### [WHAT TO DO]
Two lines in the listing below mark the span: one contains "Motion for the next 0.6" and one contains "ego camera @". Reproduce both of them and everything between, exactly.

──────── RECORDS FOR THIS TASK ────────

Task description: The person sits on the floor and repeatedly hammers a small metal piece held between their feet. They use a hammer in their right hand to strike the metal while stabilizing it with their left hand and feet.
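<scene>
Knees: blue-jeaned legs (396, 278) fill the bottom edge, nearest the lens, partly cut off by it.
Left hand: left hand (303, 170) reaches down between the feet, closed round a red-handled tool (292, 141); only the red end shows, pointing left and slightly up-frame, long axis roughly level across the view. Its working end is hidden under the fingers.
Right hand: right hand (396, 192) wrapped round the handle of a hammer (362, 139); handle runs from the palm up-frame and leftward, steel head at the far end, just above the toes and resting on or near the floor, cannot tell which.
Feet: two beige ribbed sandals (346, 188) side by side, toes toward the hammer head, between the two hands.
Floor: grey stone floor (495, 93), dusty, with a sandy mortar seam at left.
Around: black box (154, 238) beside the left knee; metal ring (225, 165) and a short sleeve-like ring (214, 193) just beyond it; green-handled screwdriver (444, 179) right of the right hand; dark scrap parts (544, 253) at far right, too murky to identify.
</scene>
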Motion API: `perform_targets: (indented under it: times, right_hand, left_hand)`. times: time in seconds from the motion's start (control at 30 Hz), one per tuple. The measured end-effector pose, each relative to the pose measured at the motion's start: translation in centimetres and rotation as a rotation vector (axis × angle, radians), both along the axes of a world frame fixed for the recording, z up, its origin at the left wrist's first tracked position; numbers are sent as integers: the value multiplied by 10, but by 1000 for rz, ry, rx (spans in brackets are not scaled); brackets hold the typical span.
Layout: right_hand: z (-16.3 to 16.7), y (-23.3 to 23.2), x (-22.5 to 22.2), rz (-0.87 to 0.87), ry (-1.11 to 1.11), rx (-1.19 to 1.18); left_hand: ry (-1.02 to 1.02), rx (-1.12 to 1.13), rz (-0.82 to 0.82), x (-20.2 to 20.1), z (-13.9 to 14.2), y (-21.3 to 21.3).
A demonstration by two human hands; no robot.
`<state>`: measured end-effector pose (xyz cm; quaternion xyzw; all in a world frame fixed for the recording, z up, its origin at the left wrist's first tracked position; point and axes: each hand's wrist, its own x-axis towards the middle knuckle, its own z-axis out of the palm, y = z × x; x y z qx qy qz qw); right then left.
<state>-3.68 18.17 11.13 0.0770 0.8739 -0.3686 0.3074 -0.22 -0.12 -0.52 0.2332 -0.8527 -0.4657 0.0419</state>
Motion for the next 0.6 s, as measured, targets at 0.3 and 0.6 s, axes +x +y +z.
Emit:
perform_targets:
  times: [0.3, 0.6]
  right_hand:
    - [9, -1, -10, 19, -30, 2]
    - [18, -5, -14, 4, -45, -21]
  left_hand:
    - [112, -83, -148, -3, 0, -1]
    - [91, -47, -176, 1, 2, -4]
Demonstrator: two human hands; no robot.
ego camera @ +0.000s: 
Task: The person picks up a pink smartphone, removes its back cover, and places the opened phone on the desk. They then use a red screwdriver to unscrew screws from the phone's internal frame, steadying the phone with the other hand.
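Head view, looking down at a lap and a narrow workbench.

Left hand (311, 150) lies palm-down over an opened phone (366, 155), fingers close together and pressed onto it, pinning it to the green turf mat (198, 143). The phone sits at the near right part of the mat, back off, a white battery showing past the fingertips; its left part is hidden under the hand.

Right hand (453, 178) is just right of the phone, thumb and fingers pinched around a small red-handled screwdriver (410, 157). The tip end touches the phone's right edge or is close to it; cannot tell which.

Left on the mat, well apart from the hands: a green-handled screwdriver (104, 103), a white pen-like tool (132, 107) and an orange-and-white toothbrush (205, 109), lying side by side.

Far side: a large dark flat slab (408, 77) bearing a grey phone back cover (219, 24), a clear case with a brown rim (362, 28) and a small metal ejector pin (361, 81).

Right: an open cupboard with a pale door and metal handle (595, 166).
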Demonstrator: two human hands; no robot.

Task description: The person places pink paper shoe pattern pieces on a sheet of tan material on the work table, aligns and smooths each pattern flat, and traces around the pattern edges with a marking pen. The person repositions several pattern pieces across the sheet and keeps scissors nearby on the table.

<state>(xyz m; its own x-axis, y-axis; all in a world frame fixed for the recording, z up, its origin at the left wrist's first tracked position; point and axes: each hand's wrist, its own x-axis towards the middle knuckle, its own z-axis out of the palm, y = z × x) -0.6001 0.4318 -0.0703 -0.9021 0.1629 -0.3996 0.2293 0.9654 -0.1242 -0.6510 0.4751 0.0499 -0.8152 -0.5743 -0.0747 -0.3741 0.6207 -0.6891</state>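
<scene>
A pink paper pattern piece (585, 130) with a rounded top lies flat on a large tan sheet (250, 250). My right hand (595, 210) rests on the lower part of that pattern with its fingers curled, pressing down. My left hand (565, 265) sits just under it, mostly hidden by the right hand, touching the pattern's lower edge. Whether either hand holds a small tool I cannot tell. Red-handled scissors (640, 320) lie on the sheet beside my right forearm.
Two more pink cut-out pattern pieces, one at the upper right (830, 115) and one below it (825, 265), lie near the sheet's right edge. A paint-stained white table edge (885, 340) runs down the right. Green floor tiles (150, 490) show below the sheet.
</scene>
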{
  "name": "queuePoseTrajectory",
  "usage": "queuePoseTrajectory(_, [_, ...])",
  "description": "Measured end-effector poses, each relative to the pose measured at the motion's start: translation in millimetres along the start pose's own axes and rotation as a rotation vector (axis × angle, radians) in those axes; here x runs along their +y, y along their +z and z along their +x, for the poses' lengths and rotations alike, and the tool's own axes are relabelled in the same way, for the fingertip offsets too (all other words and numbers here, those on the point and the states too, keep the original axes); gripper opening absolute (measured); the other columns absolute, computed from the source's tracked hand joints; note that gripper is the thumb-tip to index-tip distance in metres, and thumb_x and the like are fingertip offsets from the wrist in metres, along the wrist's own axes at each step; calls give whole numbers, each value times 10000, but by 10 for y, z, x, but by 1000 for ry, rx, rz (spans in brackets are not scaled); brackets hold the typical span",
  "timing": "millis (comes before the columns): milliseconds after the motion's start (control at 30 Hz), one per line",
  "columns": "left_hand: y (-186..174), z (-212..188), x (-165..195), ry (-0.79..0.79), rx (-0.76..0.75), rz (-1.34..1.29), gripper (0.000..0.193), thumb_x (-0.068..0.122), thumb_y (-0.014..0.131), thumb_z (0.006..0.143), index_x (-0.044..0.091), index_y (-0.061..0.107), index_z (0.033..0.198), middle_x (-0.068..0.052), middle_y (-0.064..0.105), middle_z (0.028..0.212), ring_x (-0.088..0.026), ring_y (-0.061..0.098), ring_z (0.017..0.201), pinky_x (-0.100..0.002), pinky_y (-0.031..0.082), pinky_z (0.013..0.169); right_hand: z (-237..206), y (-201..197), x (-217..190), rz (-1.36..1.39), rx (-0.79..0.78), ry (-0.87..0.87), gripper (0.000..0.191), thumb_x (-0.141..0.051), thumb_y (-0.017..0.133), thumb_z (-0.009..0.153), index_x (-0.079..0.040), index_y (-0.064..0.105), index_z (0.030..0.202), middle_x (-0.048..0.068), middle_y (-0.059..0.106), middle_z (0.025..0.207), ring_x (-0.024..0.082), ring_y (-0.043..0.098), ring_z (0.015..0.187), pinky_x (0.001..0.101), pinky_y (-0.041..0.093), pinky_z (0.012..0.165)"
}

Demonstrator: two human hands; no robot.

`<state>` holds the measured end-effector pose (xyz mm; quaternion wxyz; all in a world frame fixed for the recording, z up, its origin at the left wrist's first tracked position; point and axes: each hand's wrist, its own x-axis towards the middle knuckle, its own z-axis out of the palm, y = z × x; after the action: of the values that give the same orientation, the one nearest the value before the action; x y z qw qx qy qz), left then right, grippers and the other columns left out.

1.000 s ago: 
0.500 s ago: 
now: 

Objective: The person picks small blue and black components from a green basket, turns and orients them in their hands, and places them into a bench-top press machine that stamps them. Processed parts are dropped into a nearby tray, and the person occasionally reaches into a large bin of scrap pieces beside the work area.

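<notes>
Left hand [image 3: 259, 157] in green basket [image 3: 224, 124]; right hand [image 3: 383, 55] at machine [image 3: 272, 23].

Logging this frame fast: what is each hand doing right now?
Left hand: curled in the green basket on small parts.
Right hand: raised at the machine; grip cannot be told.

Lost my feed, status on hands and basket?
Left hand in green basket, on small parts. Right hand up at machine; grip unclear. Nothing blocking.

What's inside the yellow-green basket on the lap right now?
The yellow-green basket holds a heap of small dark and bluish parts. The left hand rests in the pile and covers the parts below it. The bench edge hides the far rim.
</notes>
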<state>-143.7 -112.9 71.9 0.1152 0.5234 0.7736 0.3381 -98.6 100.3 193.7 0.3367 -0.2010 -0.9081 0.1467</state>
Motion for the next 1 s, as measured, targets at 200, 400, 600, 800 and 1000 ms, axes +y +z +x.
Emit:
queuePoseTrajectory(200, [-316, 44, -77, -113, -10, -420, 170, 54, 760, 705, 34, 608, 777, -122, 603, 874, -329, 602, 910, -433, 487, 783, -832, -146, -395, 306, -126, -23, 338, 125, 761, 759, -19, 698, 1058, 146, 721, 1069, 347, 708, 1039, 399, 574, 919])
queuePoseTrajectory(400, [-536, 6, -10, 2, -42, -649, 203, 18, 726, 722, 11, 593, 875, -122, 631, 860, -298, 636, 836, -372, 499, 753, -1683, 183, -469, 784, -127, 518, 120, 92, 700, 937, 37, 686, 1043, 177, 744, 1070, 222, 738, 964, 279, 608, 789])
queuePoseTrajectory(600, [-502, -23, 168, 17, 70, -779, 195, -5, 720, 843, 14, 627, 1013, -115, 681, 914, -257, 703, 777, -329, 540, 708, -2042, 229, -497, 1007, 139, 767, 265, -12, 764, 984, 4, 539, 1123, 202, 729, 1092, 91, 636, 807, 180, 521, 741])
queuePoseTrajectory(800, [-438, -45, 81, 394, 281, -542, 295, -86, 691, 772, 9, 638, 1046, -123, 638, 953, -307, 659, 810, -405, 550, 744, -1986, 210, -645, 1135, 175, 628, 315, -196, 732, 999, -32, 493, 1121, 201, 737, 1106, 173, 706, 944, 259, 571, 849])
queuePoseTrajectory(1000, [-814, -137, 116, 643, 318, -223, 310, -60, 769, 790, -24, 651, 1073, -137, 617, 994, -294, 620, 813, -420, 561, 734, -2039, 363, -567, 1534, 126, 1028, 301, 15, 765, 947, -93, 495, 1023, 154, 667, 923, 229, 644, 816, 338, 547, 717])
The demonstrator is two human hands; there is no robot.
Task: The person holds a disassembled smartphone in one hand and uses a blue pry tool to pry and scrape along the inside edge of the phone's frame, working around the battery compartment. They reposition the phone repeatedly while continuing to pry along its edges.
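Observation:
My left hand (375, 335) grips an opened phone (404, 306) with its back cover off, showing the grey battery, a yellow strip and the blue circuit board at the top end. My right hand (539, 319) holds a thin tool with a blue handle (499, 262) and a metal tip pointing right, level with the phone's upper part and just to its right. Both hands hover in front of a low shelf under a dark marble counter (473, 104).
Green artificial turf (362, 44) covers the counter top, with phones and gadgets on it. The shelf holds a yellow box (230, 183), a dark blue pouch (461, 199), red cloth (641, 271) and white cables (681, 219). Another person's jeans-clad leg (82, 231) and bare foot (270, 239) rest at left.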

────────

### [ANSWER SPACE]
Motion for the next 0.6 s, as measured, targets at 0.3 and 0.6 s, axes +x +y +z.
Emit:
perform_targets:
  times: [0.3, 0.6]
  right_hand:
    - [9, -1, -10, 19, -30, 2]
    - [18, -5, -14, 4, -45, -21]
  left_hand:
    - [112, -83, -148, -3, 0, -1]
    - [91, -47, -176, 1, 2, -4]
Demonstrator: two human hands; no robot.
ego camera @ +0.000s: 

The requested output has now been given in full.